The provision is effective for stock acquired after December 31, 2014.
Changes to Partnership Entity Audit Rules
The Budget Act effectively repeals and replaces the current TEFRA partnership audit procedures with a significantly different procedural regime, effective for tax years beginning after December 31, 2017. All partnerships (and LLC’s taxable as partnerships), whether or not formed prior to the effective date are impacted. Prior to these changes, an Internal Revenue Service (“IRS”) audit would occur at the partnership level and the IRS would cause adjustments to be made to the partners directly. Under the new audit regime, and unless otherwise elected, the IRS will assess and collect tax, penalties, and interest attributable to audit adjustments at the partnership level, leaving it up to the partnership as an entity to pay (and then pass any liability on to its partners). Depending upon which procedure the partnership elects, and the audit year in question, it is possible that current partners could find themselves on the hook for a deficiency attributable to years in which such partner did not hold a partnership interest.

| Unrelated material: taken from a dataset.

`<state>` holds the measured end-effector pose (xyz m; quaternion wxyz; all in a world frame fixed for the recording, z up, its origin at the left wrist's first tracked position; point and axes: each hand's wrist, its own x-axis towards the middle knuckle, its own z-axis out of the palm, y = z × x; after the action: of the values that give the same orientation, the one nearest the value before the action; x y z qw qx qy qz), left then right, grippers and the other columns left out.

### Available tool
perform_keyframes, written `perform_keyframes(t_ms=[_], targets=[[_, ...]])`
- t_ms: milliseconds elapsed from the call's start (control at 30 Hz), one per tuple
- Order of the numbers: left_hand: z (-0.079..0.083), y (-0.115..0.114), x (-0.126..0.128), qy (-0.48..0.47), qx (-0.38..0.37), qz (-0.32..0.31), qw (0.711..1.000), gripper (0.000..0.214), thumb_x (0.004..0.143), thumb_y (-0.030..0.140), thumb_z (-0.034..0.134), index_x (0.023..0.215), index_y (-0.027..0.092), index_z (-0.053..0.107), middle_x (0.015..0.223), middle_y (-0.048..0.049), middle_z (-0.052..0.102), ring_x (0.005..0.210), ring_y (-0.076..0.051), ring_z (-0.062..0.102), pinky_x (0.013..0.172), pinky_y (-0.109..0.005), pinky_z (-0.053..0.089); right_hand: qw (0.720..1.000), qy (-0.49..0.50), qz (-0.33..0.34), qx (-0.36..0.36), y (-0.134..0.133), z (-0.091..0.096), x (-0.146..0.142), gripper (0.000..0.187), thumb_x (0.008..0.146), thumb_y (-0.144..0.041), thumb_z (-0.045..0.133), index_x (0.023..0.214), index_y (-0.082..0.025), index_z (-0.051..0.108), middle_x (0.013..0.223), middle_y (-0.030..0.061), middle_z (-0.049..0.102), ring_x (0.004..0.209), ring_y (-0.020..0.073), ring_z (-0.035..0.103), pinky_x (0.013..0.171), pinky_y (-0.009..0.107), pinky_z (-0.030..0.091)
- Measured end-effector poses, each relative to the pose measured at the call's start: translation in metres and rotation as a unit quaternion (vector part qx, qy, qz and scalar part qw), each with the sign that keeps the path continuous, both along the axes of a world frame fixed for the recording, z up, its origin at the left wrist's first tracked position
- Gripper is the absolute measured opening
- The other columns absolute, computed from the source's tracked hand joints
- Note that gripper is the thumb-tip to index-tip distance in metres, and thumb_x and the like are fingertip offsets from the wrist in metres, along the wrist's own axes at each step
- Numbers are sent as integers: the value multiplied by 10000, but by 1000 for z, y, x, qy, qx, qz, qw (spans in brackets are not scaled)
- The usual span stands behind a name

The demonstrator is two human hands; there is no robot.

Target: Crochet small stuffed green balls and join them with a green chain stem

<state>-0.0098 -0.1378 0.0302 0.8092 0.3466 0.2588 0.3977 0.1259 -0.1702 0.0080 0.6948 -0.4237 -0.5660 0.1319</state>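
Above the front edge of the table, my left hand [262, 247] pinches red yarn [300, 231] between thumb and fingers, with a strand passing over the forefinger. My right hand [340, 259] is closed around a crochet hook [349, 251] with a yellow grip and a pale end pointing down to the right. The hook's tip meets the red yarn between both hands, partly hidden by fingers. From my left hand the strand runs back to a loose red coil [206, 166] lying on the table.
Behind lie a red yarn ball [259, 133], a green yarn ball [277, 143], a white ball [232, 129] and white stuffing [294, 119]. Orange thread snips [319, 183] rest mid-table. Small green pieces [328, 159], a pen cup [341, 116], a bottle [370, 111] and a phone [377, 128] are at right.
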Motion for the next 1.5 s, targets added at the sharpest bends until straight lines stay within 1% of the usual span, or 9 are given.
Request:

Some partnerships (and LLC’s taxable as partnerships) may elect out of these new procedures altogether. The ability to elect out is limited to partnerships with 100 partners or less and various ownership and look-through rules apply; most notably, tiered partnerships (i.e., partnerships with other partnerships as partners) are not eligible to elect out of the new regime.
The new rules also substitute the concept of a “Partnership Representative” for the TEFRA-era Tax Matters Partner. The Partnership Representative is to serve as the sole liaison between the partnership and the IRS and shall have the authority to bind the partnership in such dealings.
In its current form, the new audit rules leave many issues and questions unanswered. Given the delayed effective date, the IRS is entertaining comments and the expectation is that additional guidance will be provided. In the interim, partnerships (and LLC’s taxable as partnerships) should consider the impact of these new rules on their existing and future agreements.